> **What is required**: Filter the listing for lines containing "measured".

> **Input data**:
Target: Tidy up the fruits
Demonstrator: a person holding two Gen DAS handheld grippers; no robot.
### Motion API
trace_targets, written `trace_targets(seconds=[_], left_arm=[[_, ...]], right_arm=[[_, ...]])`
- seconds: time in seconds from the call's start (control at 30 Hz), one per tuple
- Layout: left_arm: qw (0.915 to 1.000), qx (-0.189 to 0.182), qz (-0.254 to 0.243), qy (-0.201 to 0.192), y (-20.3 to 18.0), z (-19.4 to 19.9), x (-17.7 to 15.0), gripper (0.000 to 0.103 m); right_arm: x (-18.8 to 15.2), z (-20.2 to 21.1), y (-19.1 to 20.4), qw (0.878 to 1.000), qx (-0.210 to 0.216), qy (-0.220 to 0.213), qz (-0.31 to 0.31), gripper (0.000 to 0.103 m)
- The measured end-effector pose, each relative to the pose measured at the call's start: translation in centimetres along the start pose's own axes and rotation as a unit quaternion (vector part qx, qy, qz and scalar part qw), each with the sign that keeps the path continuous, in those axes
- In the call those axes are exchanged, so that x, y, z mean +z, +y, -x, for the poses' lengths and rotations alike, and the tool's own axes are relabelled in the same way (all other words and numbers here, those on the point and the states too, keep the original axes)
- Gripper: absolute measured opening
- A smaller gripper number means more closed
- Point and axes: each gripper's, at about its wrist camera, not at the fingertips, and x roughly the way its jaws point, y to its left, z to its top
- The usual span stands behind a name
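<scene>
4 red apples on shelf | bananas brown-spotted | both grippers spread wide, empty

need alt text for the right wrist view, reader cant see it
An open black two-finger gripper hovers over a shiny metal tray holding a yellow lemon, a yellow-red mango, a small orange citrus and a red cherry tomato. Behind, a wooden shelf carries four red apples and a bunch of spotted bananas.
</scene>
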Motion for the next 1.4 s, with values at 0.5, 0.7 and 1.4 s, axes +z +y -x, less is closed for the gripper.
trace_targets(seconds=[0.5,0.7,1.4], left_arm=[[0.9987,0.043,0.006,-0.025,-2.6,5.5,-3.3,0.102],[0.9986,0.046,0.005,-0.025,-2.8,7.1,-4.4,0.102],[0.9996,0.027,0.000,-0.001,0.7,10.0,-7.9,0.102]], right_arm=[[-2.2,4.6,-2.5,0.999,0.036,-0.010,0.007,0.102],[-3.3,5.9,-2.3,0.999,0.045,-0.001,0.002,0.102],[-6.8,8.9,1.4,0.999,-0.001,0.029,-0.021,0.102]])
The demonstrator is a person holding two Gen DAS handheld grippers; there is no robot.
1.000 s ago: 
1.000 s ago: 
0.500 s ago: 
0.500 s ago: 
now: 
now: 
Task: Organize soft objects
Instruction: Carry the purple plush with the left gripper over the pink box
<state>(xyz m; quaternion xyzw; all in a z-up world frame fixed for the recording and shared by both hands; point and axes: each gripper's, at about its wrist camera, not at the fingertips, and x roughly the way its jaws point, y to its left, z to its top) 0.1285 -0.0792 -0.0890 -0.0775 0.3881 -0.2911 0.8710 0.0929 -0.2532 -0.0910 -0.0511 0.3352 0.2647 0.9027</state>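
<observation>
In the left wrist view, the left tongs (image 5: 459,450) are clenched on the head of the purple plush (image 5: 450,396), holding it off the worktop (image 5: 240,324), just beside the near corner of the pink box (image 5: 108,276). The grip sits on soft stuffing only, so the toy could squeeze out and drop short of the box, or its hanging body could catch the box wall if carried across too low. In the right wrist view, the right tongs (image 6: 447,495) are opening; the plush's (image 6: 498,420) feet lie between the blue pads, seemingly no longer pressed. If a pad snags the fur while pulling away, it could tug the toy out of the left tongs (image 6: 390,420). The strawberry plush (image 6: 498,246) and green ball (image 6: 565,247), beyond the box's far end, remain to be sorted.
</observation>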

> **Finished task**:
- The measured end-effector pose, each relative to the pose measured at the call's start: translation in centimetres along the start pose's own axes and rotation as a unit quaternion (vector part qx, qy, qz and scalar part qw), each with the sign that keeps the path continuous, in those axes
- Gripper: absolute measured opening

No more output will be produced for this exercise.